**Directions for this task:** A faithful copy of the data below is required, leaving out every picture.
◆ ◆ ◆
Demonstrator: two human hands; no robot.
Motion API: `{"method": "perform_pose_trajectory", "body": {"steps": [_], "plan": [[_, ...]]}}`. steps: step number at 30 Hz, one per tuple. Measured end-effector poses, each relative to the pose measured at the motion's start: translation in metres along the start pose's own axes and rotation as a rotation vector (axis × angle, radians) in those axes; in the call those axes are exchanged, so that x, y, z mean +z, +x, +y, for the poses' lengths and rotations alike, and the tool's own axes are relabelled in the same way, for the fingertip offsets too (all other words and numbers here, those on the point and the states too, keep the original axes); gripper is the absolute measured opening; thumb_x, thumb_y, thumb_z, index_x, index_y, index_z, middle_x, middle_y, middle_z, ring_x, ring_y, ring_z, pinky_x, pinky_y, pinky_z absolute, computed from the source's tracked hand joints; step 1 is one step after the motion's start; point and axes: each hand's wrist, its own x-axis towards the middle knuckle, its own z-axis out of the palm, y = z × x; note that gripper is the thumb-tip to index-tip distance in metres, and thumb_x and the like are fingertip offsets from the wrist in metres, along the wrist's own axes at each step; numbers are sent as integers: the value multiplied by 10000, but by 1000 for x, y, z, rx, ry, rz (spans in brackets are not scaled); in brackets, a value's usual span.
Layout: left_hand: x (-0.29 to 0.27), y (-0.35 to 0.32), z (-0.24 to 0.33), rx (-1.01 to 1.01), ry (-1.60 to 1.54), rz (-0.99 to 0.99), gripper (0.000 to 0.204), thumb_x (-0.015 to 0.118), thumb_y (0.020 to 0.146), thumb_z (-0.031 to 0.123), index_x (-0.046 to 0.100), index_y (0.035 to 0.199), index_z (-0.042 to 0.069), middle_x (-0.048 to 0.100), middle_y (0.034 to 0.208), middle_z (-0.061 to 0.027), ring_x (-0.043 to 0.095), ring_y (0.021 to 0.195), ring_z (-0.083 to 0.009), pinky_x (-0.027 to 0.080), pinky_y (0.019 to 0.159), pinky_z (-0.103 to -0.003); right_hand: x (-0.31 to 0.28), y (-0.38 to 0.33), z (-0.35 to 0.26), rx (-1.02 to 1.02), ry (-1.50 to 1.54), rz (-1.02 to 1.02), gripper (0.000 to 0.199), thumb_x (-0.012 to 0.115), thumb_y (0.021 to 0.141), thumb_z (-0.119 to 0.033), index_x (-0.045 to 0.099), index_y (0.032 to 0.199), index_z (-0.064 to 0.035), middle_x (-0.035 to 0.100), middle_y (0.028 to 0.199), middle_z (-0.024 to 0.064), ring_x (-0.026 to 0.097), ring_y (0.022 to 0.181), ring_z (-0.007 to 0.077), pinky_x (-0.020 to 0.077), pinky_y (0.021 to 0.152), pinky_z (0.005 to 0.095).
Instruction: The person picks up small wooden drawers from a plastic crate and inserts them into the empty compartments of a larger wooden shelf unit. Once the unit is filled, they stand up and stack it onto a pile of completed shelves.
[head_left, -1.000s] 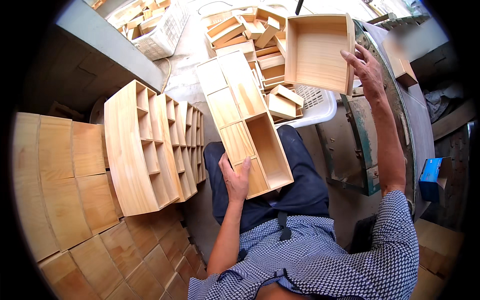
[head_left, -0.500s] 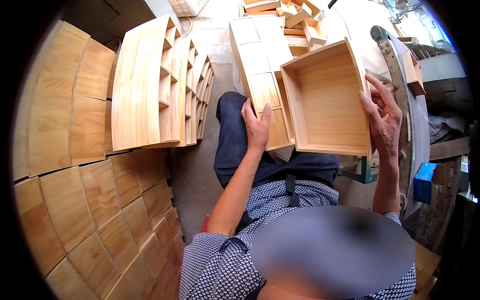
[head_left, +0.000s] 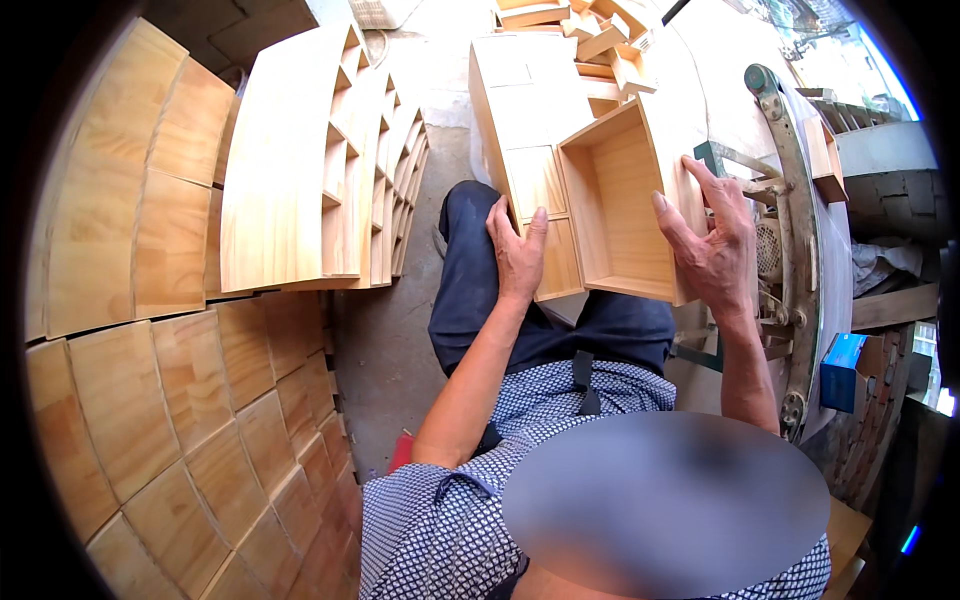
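A pale wooden cabinet [head_left: 538, 182] with small drawer fronts stands between my knees. My left hand [head_left: 516, 258] is closed on its near left edge, thumb on the top and fingers round the side. On the cabinet's right, a wooden drawer [head_left: 622, 215] sticks part way out, its hollow facing up. Against the drawer's outer right panel rests my right hand [head_left: 722, 240], fingers spread and slightly bent, the thumb near the rim. It presses there and does not wrap round the panel.
Wooden shelf units with compartments [head_left: 285, 170] stand to the left, beside stacked wooden blocks or boxes [head_left: 200, 380]. Loose small drawers [head_left: 605, 40] lie in a heap at the far side. A metal-framed machine [head_left: 790, 220] and a blue box [head_left: 843, 370] are on the right.
My right hand has moved left, and the drawer has slid and tilted toward the cabinet, showing more of its outer panel. My left hand has stayed on the cabinet.
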Motion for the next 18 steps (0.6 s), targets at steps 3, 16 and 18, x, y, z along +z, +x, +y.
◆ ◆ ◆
**Answer area:**
Demonstrator: two human hands; no robot.
Motion API: `{"method": "perform_pose_trajectory", "body": {"steps": [_], "plan": [[_, ...]]}}`. steps: step number at 30 Hz, one per tuple. Measured end-effector poses, each relative to the pose measured at the motion's start: translation in metres along the start pose's own axes and rotation as a rotation vector (axis × angle, radians) in those axes; in the call those axes are exchanged, so that x, y, z mean +z, +x, +y, for the poses' lengths and rotations alike, and the tool's own axes are relabelled in the same way, for the fingertip offsets too (all other words and numbers here, those on the point and the states too, keep the original axes); gripper is the absolute measured opening; thumb_x, thumb_y, thumb_z, index_x, index_y, index_z, middle_x, middle_y, middle_z, ring_x, ring_y, ring_z, pinky_x, pinky_y, pinky_z absolute, computed from the source's tracked hand joints; step 1 is one step after the motion's start; point and axes: each hand's wrist, its own x-axis towards the middle knuckle, its own z-axis out of the palm, y = z × x; note that gripper is the thumb-tip to index-tip distance in metres, and thumb_x and the like are fingertip offsets from the wrist in metres, along the wrist's own axes at each step; numbers are sent as integers: the value multiplied by 10000, but by 1000 for x, y, z, rx, ry, rz (spans in brackets are not scaled); in brackets, a value's usual span.
Layout: left_hand: x (-0.29 to 0.27), y (-0.35 to 0.32), z (-0.24 to 0.33), rx (-1.01 to 1.01), ry (-1.60 to 1.54), rz (-0.99 to 0.99), gripper (0.000 to 0.204), thumb_x (-0.015 to 0.118), thumb_y (0.020 to 0.146), thumb_z (-0.031 to 0.123), index_x (-0.046 to 0.100), index_y (0.035 to 0.199), index_z (-0.042 to 0.069), middle_x (-0.048 to 0.100), middle_y (0.034 to 0.208), middle_z (-0.061 to 0.027), ring_x (-0.043 to 0.095), ring_y (0.021 to 0.195), ring_z (-0.083 to 0.009), pinky_x (-0.027 to 0.080), pinky_y (0.019 to 0.159), pinky_z (-0.103 to -0.003); right_hand: x (-0.31 to 0.28), y (-0.38 to 0.33), z (-0.35 to 0.26), rx (-1.02 to 1.02), ry (-1.50 to 1.54), rz (-1.02 to 1.02), gripper (0.000 to 0.199), thumb_x (-0.012 to 0.115), thumb_y (0.021 to 0.141), thumb_z (-0.119 to 0.033), index_x (-0.045 to 0.099), index_y (0.032 to 0.199), index_z (-0.064 to 0.035), middle_x (-0.035 to 0.100), middle_y (0.028 to 0.199), middle_z (-0.024 to 0.064), ring_x (-0.026 to 0.097), ring_y (0.022 to 0.181), ring_z (-0.007 to 0.077), pinky_x (-0.020 to 0.077), pinky_y (0.021 to 0.152), pinky_z (0.005 to 0.095).
Instruction: The person picks up small wooden drawers from a plastic crate and inserts them into the empty compartments of a larger wooden shelf unit. Once the unit is filled, they stand up and stack it onto a pile of completed shelves.
[head_left, -1.000s] 
[head_left, -0.500s] 
[head_left, +0.000s] 
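A pale wooden cabinet [head_left: 538, 182] with small drawer fronts stands between my knees. My left hand [head_left: 516, 258] is closed on its near left edge, thumb on the top and fingers round the side. On the cabinet's right, a wooden drawer [head_left: 622, 215] sticks part way out, its hollow facing up. Against the drawer's outer right panel rests my right hand [head_left: 722, 240], fingers spread and slightly bent, the thumb near the rim. It presses there and does not wrap round the panel.
Wooden shelf units with compartments [head_left: 285, 170] stand to the left, beside stacked wooden blocks or boxes [head_left: 200, 380]. Loose small drawers [head_left: 605, 40] lie in a heap at the far side. A metal-framed machine [head_left: 790, 220] and a blue box [head_left: 843, 370] are on the right.
My right hand has moved left, and the drawer has slid and tilted toward the cabinet, showing more of its outer panel. My left hand has stayed on the cabinet.
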Motion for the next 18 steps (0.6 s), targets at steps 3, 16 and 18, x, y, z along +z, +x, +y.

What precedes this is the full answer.